Both MyD88 and Fc Receptor (FcR) common gamma chain signaling
drive proinflammatory responses. In B
cells, MyD88 is required for anti-DNA and anti-RNA autoantibody responses in
vivo. Mechanisms within innate immune cell types during this response are not
well understood. Transgenic mice have
been useful in elucidating how autoreactive Rheumatoid Factor (RF) B cells are
activated. In lupus-prone mice, RF B cells undergo an isotype-switched extrafollicular
(EF) plasmablast response. A similar response ensues when these cells are
exposed in vivo to anti-chromatin antibodies, which presumably form immune
complexes (ICs) with chromatin shed from dying cells. ICs could also stimulate
myeloid cells via FcR and TLRs, which in turn could influence the EF response.

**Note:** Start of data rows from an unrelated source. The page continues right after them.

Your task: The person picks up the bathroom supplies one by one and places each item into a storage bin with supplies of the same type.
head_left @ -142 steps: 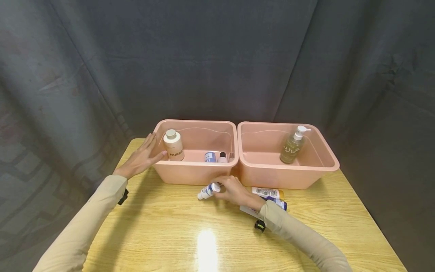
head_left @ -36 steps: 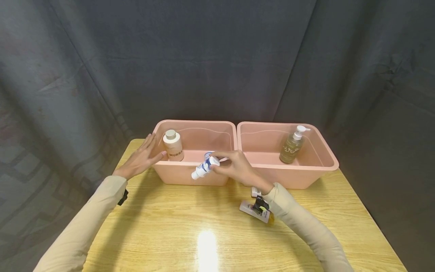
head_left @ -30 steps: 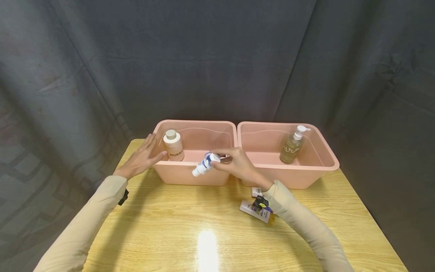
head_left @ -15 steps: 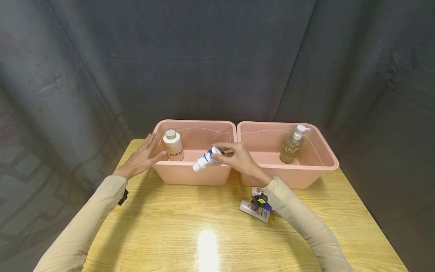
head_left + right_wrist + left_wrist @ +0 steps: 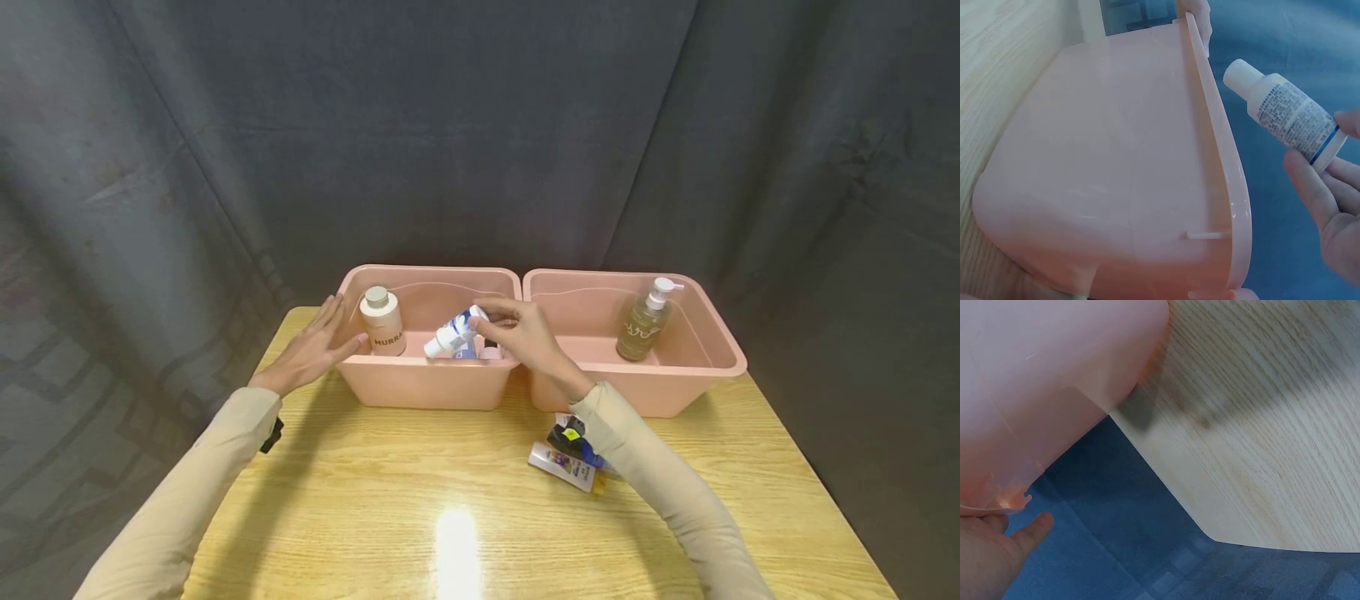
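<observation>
Head cam: white btl pinched by R hand over L bin; bin's touched @ 9 o'clock by wide L hand.

Head view: table brightly lit with a blown-out glare patch, soft shadow beside the left sleeve, curtain dim. Wrist views darker, blue-cast, low contrast; print on the bottle too soft to read.
</observation>
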Action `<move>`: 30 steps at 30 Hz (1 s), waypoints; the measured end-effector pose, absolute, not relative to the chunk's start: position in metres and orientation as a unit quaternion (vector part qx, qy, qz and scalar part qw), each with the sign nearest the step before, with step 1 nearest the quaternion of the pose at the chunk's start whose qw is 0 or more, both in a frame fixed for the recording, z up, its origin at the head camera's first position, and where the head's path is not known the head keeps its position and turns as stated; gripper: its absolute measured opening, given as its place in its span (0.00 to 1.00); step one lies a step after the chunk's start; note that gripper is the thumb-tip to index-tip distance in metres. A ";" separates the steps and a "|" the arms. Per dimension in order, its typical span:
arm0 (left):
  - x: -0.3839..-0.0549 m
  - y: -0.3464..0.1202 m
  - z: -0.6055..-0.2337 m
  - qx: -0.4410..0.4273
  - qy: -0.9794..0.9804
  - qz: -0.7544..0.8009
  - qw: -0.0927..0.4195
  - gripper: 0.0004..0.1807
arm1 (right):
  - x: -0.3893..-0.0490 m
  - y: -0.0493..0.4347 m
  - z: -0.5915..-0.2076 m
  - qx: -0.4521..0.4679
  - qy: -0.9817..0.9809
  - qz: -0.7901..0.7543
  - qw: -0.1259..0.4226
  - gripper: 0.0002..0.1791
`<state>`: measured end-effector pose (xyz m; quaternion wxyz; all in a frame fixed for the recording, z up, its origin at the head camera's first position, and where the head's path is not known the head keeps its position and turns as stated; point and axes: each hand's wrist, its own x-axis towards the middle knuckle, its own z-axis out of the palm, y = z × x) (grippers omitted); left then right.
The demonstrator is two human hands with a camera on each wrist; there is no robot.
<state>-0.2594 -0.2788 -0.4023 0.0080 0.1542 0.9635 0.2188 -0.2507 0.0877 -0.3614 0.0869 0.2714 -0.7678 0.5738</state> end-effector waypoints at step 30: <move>-0.260 -0.279 -0.403 0.159 0.961 0.224 0.001 0.48 | -0.286 0.077 -0.374 0.206 -0.779 0.580 0.120 0.19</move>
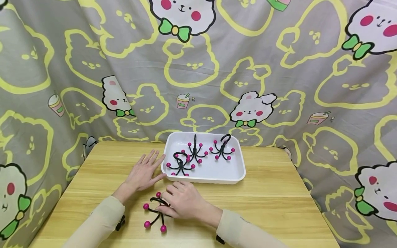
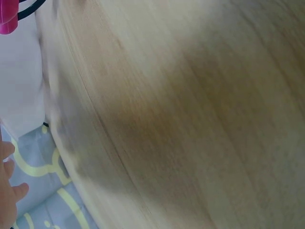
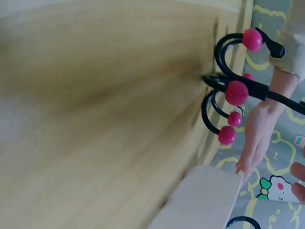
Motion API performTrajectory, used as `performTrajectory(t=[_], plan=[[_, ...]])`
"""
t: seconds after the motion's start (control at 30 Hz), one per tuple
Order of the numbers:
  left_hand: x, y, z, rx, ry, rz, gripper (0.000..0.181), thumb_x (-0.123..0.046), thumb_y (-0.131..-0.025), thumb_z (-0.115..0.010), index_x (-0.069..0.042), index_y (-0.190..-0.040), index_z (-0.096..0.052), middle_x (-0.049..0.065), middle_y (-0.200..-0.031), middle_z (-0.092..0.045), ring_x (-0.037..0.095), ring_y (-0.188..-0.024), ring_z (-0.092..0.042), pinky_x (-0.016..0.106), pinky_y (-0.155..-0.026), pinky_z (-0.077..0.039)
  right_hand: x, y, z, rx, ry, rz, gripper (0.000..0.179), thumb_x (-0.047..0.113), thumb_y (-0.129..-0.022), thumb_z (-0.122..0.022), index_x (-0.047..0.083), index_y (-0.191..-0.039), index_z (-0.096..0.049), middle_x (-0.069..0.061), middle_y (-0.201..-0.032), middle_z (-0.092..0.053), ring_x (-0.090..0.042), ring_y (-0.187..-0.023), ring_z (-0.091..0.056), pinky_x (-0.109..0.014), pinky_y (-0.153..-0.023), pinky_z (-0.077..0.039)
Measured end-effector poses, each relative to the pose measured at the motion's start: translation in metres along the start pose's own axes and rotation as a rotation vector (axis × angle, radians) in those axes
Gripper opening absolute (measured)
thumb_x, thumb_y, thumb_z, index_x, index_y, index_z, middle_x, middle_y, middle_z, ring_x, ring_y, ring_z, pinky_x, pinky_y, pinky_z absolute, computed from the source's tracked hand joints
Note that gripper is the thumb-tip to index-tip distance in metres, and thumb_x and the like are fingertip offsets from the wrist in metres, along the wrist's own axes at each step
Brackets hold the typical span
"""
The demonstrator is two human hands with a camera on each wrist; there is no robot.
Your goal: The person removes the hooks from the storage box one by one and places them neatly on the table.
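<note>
A black multi-arm hook hanger (image 1: 161, 215) with magenta ball tips stands on the table in front of me. My right hand (image 1: 186, 203) grips its upper hook; the right wrist view shows the hanger's stem (image 3: 255, 89) and curved arms, while the grip itself is mostly cut off. My left hand (image 1: 143, 174) lies with straight, spread fingers against the left side of a white tray (image 1: 214, 179). Inside the tray are three similar hangers: one at front left (image 1: 181, 165), one in the middle (image 1: 194, 151) and one at right (image 1: 222, 150).
The light wooden table (image 1: 263, 213) carries the tray near its far edge. A grey patterned curtain (image 1: 198, 96) hangs behind the table and along both sides. In the left wrist view, a magenta ball tip (image 2: 8, 21) shows at the top left corner.
</note>
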State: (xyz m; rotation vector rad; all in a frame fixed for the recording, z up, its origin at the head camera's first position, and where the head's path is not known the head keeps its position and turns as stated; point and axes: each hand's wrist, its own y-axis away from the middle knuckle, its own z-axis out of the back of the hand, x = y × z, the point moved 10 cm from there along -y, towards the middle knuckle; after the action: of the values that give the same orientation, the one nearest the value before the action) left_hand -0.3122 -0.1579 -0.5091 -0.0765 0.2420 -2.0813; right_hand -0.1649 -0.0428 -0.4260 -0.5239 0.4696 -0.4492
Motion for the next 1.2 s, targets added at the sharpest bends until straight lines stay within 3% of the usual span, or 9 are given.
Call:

To investigate this, we transferred RF B cells and anti-chromatin antibodies
into mice lacking FcR common gamma chain, MyD88 or both. Initially, expansion
and differentiation of RF B cells was equivalent in all hosts. Unexpectedly, by
day 7, the response contracted in the WT environment, whereas dysregulated
expansion continued in the deficient environments. Furthermore, MyD88 and FcR
are non-redundant, as responses were larger and more prolonged in mice lacking
both compared with mice deficient in either factor alone. By day 10, the AFC
frequency was 40-fold larger in double-deficient compared to WT recipients.
These results reveal novel regulatory roles in the EF B cell response for receptors
that are typically proinflammatory. Targeting these pathways may provide a way
to curtail dysregulated autoreactive B cell activation.